Als nächstes übertragen Sie die Eumadous-Kultur in eine 3-Milliliter-Spritze mit einer 20 Gauge bi one hypodermischen Nadel. Drücken Sie den Stiel sorgfältig, um das Spiegelstammgewebe zu lokalisieren. Die Basis des Spiegelstammes kann durch einen Übergang vom härteren Stiel zum weicheren Gewebe unterschieden werden.
Markieren Sie den Spiegelstamm mit einem Stift auf dem Stiel. Injizieren Sie 1,5 Milliliter eumadische Kultur 1 Zentimeter über dem Shoot Mirror Stem oder Florescence Mirror Stem. Sobald die Labyrinthpflanzen die Quastestufe erreicht haben, drücken Sie den Stiel vorsichtig, um die Quaste im Stiel zu lokalisieren.
Markieren Sie die Spitze und die Basis der Quaste auf dem Stiel mit einem Stift. Übertragen Sie die eumadische Kultur in eine 3-Milliliter-Spritze mit einer 20 Gauge bi one hypodermischen Nadel, um insgesamt 1,5 Milliliter des Inokulums um die Quaste zu injizieren. Um die gleichmäßige Verteilung des Inokulums zu sichern, legen Sie langsam 5 Milliliter an der Spitze, der Mitte und der Basis der Quaste, die mit dem Stift markiert ist.
Übertragen Sie die eumadische Kultur in eine 3-Milliliter-Spritze mit 20 Gauge bi eine hypodermische Nadel. Injizieren Sie die Impfnadel so tief wie möglich in den Raum zwischen den Schalenblättern, ohne das Ohr zu verletzen, und geben Sie dann 1,5 Milliliter des Inokulums um das Ohr frei. Als nächstes entfernen Sie die Spritze und Nadel und massieren Sie vorsichtig den Cob, um die Eumadous-Lösung gleichmäßig zu verteilen.
10 Mikroliter Inokulum auf eine PD-Holzkohle-Schneckenplatte fallen lassen. Dann bei Raumtemperatur für 2 Tage inkubieren.

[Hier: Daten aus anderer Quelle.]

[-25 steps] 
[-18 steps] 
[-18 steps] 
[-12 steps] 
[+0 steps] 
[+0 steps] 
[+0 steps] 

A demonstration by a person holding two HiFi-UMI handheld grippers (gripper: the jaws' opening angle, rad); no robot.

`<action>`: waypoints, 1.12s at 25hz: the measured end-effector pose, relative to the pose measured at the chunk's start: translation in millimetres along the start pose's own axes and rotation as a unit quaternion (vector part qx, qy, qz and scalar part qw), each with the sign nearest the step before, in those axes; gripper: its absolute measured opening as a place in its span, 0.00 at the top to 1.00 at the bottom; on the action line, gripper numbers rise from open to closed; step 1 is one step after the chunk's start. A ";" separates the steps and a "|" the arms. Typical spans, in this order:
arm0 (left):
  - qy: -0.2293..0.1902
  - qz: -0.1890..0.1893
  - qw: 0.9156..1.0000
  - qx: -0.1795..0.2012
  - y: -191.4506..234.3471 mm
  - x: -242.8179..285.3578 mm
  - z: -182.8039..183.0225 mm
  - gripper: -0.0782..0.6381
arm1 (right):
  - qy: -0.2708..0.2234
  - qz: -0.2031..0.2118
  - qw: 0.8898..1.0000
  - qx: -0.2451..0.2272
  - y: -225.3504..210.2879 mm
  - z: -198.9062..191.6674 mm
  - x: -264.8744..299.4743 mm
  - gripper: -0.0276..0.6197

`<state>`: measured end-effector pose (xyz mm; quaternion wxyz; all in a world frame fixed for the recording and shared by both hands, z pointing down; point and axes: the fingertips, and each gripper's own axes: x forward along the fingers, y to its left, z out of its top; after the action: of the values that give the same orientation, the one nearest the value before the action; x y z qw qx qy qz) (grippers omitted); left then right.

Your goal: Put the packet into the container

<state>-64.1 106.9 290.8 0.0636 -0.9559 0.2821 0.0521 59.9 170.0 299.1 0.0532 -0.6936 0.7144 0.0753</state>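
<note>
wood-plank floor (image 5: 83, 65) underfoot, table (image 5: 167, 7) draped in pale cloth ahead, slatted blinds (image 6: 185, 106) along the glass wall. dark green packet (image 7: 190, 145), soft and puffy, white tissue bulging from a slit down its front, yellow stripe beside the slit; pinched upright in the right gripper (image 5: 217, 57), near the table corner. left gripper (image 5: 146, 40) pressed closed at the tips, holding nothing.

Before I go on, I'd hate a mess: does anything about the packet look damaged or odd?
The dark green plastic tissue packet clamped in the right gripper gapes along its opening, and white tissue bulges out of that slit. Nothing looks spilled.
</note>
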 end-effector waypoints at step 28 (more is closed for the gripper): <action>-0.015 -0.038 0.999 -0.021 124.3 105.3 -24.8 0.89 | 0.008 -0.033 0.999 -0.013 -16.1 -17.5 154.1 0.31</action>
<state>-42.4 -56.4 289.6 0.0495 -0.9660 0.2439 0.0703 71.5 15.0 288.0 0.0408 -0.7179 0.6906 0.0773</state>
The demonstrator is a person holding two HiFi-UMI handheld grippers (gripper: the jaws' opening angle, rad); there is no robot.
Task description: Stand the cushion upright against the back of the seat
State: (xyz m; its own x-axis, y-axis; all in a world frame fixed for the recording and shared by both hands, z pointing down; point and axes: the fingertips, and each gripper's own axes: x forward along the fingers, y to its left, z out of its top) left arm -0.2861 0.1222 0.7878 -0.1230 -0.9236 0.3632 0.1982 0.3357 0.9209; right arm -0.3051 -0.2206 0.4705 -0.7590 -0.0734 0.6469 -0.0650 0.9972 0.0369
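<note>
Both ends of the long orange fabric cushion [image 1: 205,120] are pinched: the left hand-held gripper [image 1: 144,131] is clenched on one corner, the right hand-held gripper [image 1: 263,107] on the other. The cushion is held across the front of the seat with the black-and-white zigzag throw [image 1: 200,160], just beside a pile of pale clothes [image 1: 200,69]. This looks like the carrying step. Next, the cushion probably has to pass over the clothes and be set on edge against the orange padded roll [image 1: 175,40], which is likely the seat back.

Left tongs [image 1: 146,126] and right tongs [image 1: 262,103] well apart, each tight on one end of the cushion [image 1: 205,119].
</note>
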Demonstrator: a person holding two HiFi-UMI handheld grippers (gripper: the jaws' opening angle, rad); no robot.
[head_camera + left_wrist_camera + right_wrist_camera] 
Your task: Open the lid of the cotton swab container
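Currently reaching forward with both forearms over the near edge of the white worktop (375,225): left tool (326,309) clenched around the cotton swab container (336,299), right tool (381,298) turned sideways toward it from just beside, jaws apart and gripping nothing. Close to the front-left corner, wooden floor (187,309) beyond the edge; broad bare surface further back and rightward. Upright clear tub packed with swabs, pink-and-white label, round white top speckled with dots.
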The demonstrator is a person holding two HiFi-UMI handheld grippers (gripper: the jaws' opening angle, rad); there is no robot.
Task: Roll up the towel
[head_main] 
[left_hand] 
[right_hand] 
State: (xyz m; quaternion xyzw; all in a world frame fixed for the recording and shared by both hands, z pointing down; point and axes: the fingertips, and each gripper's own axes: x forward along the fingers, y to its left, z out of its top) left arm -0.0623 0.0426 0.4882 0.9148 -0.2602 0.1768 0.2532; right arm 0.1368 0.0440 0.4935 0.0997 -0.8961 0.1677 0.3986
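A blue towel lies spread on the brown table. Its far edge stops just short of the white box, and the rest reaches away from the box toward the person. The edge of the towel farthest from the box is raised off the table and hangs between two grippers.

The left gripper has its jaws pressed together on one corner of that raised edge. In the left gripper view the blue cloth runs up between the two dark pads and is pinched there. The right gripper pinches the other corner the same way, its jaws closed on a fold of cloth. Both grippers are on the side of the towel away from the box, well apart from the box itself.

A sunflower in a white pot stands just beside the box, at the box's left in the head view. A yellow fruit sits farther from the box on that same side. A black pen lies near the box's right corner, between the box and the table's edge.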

Hyphae Sekretion ZM Mach1 sind von fluoreszierenden und Kirschsignal umgeben.
Im Gegensatz dazu zeigen nicht geheime Hyphen nur fluoreszierendes Signal im Pilzzytoplasma. Unsachgemäße Quastenlokalisierung oder ungleiche Verteilung des Inokulums kann zu einer nicht infizierten Quaste oder nur zu einer teilweisen Infektion der Quaste im Vergleich zur gleichmäßigen Verteilung führen. Der solo pathogene Trojanische Pferd ProgenesterStamm SG-200, kultiviert auf PD-Holzkohleschnecke, bildet weiße Flaumfilamente auf der Platte, wie gezeigt.
Während der Eumadous-Stamm FB1 eine Paarung vor der infektiösen Filamentbildung erfordert. Nach der Infektion, die mögliche Reaktion von Anzeichen das Trojanisches Pferd Leberprotein kann mit verschiedenen Methoden einschließlich Krankheitsbewertungen oder mikroskopische Bildgebung analysiert werden. Bei vielen Krankheitserregern sind Transformation und Sekretion gut verstanden und können auf ähnliche Weise erforscht werden.
Daher ermöglichen sie die Untersuchung des Wirts, die nicht anfällig für Transformation sind.